Berlin - Ja, sie ist vertrackt, die Lage der deutschen Sozialdemokraten. Da holt in Großbritannien Jeremy Corbyn mit einem ausgesprochen linken Programm ein sensationelles Wahlergebnis. 40 Prozent – davon können die deutschen Genossen nur träumen. Also ist der britische Weg vielleicht der richtige zum Erfolg bei der Bundestagswahl im September? Aber ach, ein Blick nach Frankreich lehrt etwas ganz anderes. Emmanuel Macron kommt auch aus der sozialdemokratischen Familie, doch er triumphiert mit einem ganz anderen Programm.

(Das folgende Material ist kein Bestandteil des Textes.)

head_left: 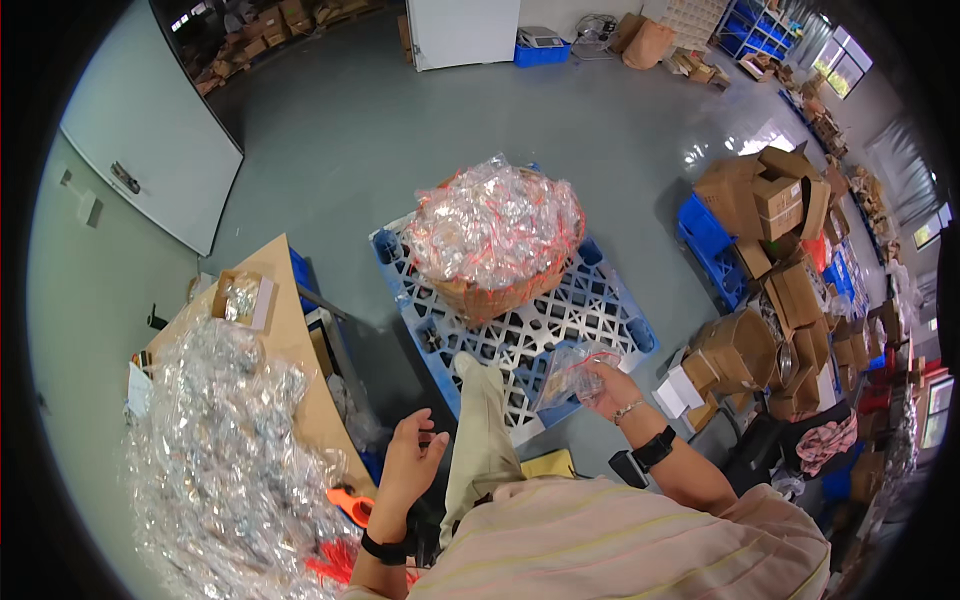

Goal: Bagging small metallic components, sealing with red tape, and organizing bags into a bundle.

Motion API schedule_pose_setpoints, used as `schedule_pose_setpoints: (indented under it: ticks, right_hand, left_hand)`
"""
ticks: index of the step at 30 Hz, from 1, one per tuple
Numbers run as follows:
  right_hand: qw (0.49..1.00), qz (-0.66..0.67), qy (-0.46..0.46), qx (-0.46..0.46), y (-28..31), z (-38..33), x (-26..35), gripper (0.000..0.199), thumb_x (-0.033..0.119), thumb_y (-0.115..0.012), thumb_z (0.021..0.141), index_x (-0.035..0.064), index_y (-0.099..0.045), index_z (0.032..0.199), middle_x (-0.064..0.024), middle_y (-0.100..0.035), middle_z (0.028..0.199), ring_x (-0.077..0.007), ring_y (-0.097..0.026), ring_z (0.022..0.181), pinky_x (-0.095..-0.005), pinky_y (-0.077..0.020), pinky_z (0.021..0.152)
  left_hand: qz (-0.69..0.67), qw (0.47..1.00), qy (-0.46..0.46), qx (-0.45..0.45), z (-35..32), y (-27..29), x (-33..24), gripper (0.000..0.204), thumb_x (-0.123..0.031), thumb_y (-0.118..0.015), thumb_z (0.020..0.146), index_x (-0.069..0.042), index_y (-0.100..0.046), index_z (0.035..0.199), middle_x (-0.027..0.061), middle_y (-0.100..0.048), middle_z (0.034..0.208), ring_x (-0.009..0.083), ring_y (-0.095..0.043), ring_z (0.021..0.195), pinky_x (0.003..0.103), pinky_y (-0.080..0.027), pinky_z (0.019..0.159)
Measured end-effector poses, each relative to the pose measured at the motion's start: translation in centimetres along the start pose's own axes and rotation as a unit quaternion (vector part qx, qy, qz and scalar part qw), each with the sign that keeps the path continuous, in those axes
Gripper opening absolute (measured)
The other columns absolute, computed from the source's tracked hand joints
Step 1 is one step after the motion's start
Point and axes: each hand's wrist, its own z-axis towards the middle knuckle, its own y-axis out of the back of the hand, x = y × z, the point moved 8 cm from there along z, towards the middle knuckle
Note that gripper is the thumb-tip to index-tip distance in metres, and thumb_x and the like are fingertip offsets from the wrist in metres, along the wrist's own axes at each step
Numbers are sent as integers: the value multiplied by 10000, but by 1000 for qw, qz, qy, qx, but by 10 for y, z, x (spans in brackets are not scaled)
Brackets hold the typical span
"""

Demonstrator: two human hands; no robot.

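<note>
My right hand [608, 390] is closed on a clear plastic bag [568, 378] with a red edge or tie, held out above the near right part of a blue pallet [630, 300]. What the bag contains is too small to make out. My left hand [412, 460] hangs beside the table with its fingers loosely bent and apart, nothing visible in them. On the pallet stands a wide, round-looking brown container [490, 300], heaped high with similar clear bags [500, 215] with red strips. One of my legs [480, 400] reaches the pallet's near edge.
At left, a brown-topped table [320, 390] bears a large pile of clear bags [220, 460], an orange object [352, 505], red strands [335, 562] and a small open box [243, 298]. Cardboard boxes [735, 350] and a blue crate [710, 250] crowd the right.
</note>
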Motion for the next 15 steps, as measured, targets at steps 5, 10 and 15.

Er ist eher ein Wiedergänger von Gerhard Schröder und Tony Blair und ihrem „dritten Weg“, mit dem sie ihre Parteien nach einer Erfolgsphase aber in verheerende Niederlagen geführt haben. Woran also soll sich die suchende SPD orientieren? Sicherheitshalber hat Martin Schulz sowohl Corbyn als auch Macron nach ihren Wahlerfolgen gratuliert und sie beide zu Vorbildern erklärt. Möglicherweise ist das schon eine Erklärung für die Schwäche der deutschen Sozialdemokraten und ihres kurzzeitigen Hoffnungsträgers Martin Schulz: Man weiß nicht, woran man mit ihnen ist.